Opinion

The case for authentic translations

Rune Pedersen, Think HQ's head of localisation, asks: are you treating multicultural audiences as an afterthought?

If you treat your translations like an afterthought, you’re treating your audience like an afterthought.

Whereas when you speak to someone in their language you are connecting on a profound level. You’re showing empathy and building trust; you’re showing that you have something in common.

You can’t do that if you’re creating a campaign for an audience and then, at the last minute, translating the words into a different language hoping the cultural references and literary flowers your English copywriters created will remain. Your campaign won’t connect. You’ll have missed an opportunity and wasted your resources.

We can’t speak effectively without listening first. Unfortunately, way too often we forgot to do just that. Especially with multicultural audiences, which make up a significant amount of the Australian population: 51.5% of us were born overseas or had parents born overseas, according to the 2021 Census.

If your audience speaks a language other than English, there are some foundational things you should consider:

  1. If your campaign is multilingual, your concept should be multilingual. Try to build a concept that works well across cultures and languages. English concepts and copywriting are often based on cultural phenomena and references or wordplay. Translating directly will sound unnatural or be straight up rude.
  2. Understand that no one size fits all: Typesetting and design will have other requirements depending on languages. For example, languages differ in length: your 30 second English script may become 45 seconds.
  3. Your audience will use different channels than what you are used to: Look at who you are developing a concept for. Develop a deep understanding of communities, and where to reach them to understand where the message should go. Are they listening to mass media, or their community leaders in WhatsApp groups?

It’s the process of doing this – of adapting your work to the cultural contexts of your audiences, that we call transcreation. Yes, it involved translation, but it’s more than that, and it’s necessary.

All modern campaigns should include transcreation to appeal to modern, multicultural communities. There are three stages of intervention where we apply transcreation to a campaign:

  1. Early-stage involvement
  2. Mid-stage involvement
  3. Late-stage involvement
  4. Early-stage involvement is at the conceptual stage – carving out your message before any copy is ready to be translated. This involves developmental research and concept testing to inform your audience segmentation and message, ensuring the message will be well received by the intended audience.
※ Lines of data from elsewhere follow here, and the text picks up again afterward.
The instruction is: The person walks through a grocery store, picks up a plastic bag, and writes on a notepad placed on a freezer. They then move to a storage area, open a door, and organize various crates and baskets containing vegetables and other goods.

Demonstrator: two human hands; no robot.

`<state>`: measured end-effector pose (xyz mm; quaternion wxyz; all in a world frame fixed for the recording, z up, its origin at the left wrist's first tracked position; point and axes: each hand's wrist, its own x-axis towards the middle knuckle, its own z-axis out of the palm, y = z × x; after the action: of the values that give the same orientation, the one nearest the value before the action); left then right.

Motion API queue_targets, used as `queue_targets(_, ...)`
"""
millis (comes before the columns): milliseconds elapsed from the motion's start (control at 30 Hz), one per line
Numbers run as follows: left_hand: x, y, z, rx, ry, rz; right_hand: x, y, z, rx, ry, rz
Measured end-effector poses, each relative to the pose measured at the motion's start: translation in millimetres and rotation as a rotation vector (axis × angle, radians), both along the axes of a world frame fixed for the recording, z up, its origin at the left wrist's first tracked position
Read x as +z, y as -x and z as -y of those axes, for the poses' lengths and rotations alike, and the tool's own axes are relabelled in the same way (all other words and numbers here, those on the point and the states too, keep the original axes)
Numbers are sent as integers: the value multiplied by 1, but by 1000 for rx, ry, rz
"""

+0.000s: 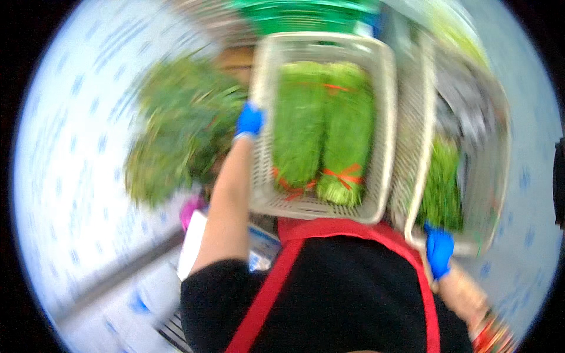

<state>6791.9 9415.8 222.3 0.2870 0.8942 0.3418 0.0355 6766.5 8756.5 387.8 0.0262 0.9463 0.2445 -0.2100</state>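
Note:
My left hand (250, 120), in a blue glove, is at the left rim of a white plastic basket (387, 132); its fingers are blurred. Inside lie two long bundles of green leafy vegetables (346, 128), tied with orange-red bands (342, 175). My right hand (438, 251), also gloved in blue, is closed at the near rim of a second plastic basket (499, 207) on the right. That basket holds a green bundle (441, 189) and some grey, sheet-like material (470, 101). Whether the right fingertips touch the greens is unclear.
A loose heap of green leafy stalks (185, 119) lies to the left. Green plastic crates (304, 15) stand beyond the near basket. A magenta object (192, 211) and a white box-like item (192, 247) are low on the left, beside my left arm.

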Motion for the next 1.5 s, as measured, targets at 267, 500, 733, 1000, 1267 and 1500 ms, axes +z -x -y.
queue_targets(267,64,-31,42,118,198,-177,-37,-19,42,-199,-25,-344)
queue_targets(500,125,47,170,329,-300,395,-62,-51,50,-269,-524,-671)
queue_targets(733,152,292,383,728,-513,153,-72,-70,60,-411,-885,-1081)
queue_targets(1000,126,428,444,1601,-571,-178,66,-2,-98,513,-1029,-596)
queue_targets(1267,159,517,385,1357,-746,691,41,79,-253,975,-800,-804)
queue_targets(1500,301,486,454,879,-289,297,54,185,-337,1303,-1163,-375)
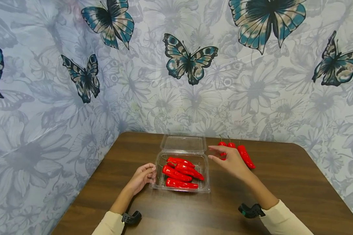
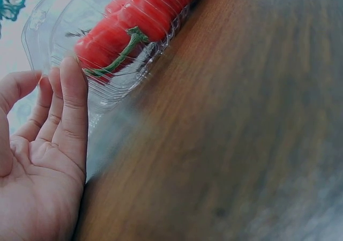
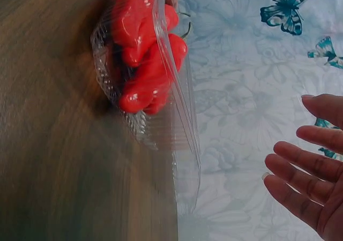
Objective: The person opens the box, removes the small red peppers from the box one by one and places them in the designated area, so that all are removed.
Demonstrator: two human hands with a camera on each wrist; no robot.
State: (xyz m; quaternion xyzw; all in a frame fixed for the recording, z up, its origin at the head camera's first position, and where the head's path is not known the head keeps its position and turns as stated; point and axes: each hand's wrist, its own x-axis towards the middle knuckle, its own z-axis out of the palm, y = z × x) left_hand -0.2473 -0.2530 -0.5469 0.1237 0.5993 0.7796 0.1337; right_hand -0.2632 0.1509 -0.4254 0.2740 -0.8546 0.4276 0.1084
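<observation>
A clear plastic clamshell container (image 1: pixel 206 176) lies with its lid (image 1: pixel 183 143) folded back. Inside are several shiny red chili peppers (image 1: pixel 176 173) with green stems, which also show through the wall as red peppers (image 2: pixel 144 16) in the left wrist view. At the container's left rim, my left hand (image 1: pixel 142 178) pinches the edge between thumb and fingertips. My right hand (image 1: pixel 230 161) hovers right of the container, fingers spread and holding nothing. Behind it, three more red chili peppers (image 1: pixel 245 156) lie on the table, two partly hidden by the hand.
The brown wooden table (image 1: pixel 176 215) has its far edge against a butterfly-patterned wall covering (image 1: pixel 191 107). Its left edge runs close to my left forearm. Each wrist wears a black band, such as the right wrist band (image 1: pixel 251 211).
</observation>
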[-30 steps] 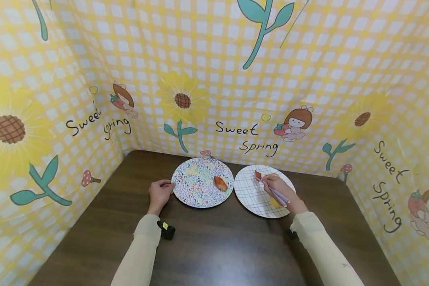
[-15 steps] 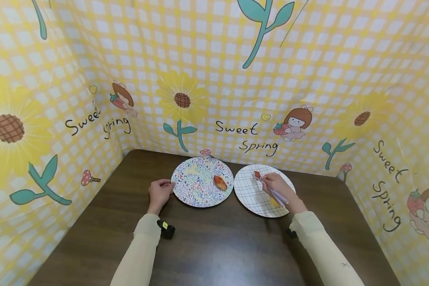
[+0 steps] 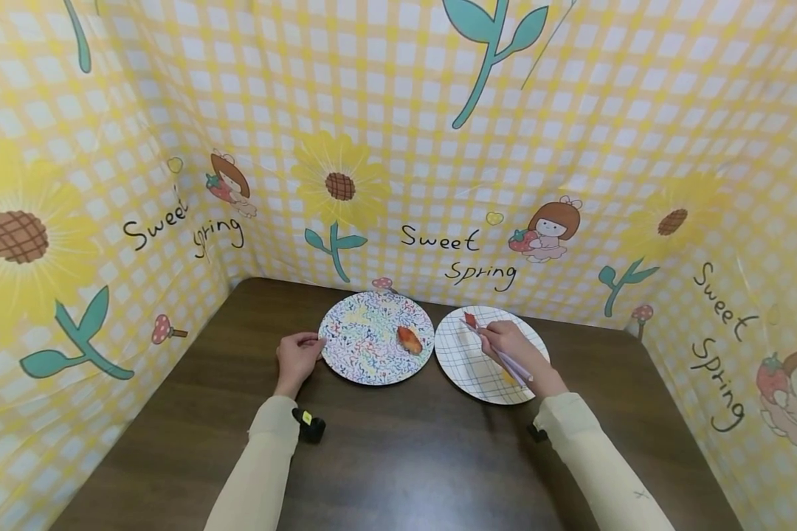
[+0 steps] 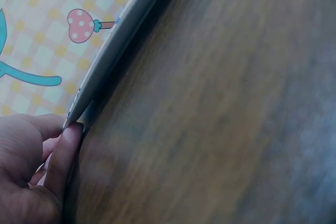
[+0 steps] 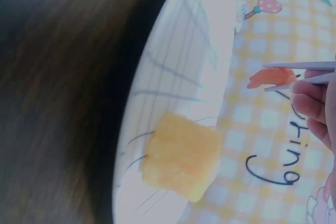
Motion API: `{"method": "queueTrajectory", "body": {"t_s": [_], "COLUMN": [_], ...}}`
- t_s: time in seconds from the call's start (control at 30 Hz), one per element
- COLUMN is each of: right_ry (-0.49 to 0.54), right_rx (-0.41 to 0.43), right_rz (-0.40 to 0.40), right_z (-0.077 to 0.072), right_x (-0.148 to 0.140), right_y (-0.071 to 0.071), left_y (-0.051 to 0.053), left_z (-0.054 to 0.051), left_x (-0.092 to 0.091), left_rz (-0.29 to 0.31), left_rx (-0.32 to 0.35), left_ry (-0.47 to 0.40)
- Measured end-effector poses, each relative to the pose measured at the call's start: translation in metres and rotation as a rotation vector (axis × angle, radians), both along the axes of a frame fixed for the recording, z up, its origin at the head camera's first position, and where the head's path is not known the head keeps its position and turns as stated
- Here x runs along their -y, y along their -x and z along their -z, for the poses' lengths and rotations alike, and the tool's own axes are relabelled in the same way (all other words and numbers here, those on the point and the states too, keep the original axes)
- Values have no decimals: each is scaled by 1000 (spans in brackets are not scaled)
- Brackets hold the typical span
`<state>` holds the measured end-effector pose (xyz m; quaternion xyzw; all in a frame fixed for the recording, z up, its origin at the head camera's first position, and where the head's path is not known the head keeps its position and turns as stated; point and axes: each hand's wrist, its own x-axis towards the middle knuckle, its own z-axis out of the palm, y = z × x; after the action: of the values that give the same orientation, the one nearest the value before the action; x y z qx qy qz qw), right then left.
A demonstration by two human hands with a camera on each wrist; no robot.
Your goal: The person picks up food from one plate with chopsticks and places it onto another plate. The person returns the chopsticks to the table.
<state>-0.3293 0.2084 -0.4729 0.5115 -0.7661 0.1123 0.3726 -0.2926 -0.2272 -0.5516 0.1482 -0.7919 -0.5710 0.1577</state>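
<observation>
Brown table (image 3: 398, 461), nearest. Yellow cube (image 5: 181, 156), one, on the grid-lined plate (image 3: 452, 361). Left hand (image 3: 297, 358), pinching the rim of the speckled plate (image 3: 365, 358). Right hand (image 3: 513, 348), gripping lilac chopsticks (image 3: 516, 367); we see an orange-red piece (image 5: 275, 76) between their tips, over the grid-lined plate. Since half a second ago it has shifted slightly toward the speckled plate; we judge the chopsticks' hold effective. Browned piece (image 3: 409, 340), on the speckled plate. Checked cloth (image 3: 405, 147), behind.
</observation>
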Motion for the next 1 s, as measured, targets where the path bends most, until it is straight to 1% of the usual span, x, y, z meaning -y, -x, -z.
{"method": "queueTrajectory", "body": {"t_s": [0.1, 0.17, 0.33, 0.4, 0.53, 0.63, 0.83, 1.0], "right_ry": [18, 35, 48, 42, 23, 9, 3, 0], "right_rx": [-30, -36, -5, -3, -6, 13, 54, 116], "right_rz": [-6, 16, 133, 147, 93, 57, 40, 41], "right_z": [-2, -3, -4, -5, -8, -10, -12, -12], "right_x": [6, 9, 16, 18, 21, 23, 30, 39], "right_y": [-1, -3, -13, -16, -17, -17, -22, -28], "left_y": [0, 0, 0, -1, -1, -1, -2, -2], "left_z": [0, 0, -1, -1, -3, -4, -3, -3], "left_x": [0, 0, -1, -1, -2, -2, -2, -1], "left_rz": [-2, 0, 4, 3, 5, 6, 2, 8], "left_rx": [5, 6, 13, 14, 16, 17, 23, 15], "left_ry": [5, 2, -2, -3, -8, -9, -9, 1]}}
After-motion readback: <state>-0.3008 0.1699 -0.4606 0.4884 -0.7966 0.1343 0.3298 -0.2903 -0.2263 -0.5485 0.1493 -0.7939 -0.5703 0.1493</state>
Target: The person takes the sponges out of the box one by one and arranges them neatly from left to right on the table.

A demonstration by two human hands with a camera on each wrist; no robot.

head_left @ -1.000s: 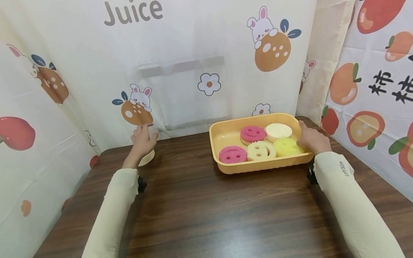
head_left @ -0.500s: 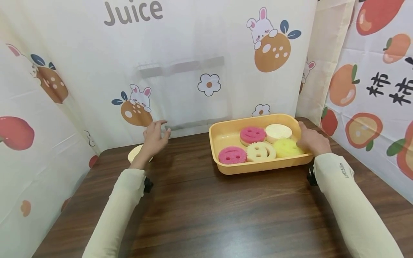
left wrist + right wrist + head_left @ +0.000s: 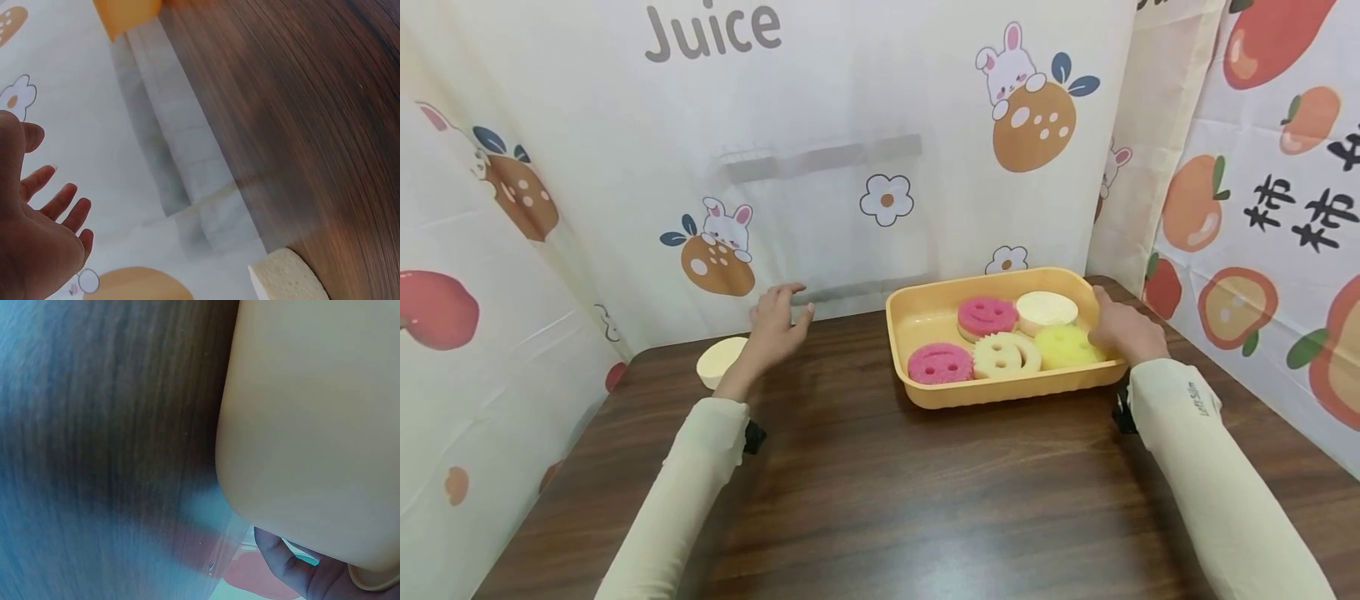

This is the gold standard, resulting in a campaign that authentically includes and represents everyone.

  1. Mid-stage involvement is when a creative concept for the ‘mainstream’ has already been conceptualised and to a large extent developed. At this stage it’s possible to retrofit the campaign according to your audience by making cultural analysis and informed adjustments to text and imagery.

At this stage, it’s often unlikely to pursue any new directions, so the biggest risk here is that your campaign premise doesn’t resonate with its multicultural audience.

Any agency worth their time will critically look at what’s been produced, advise you and help steer clear of any risks. Not only that, but ensure the message gets received in the best way possible.

  1. Late-stage involvement is when there is little option to create tailored and effective communication for your audience. Creative has been developed, copy has been written and now you’re looking to get it translated into a couple of languages you deem fit. At this stage, it’s unlikely that the result can truly resonate with audiences – many of whom are accustomed to getting materials ‘for someone else’ and so will probably tune out. This can work for tactical messaging like community updates or emergency information, but not for nuanced creative.

The reality is that most translation buyers are at a late stage when seeking professionals to translate campaigns, and it’s unfortunate, because the concept might not translate very well: literally and culturally. Translations purchases often becomes a cost saving exercise at this stage: how much can we get translated for the cheapest price? And unfortunately, the cheap price will be reflected into the product.

In summary, you need to think about all of your audiences from the conceptual phase to get the best outcome, rather than leaving them out.
It’s possible to create a concept that hits homes across the board, but you need to think about it intentionally.

This all sounds obvious – tailored campaigns work better – but it’s often neglected when thinking about multicultural audiences. By including transcreation as a potent tool in your toolkit, your campaigns will be more effective.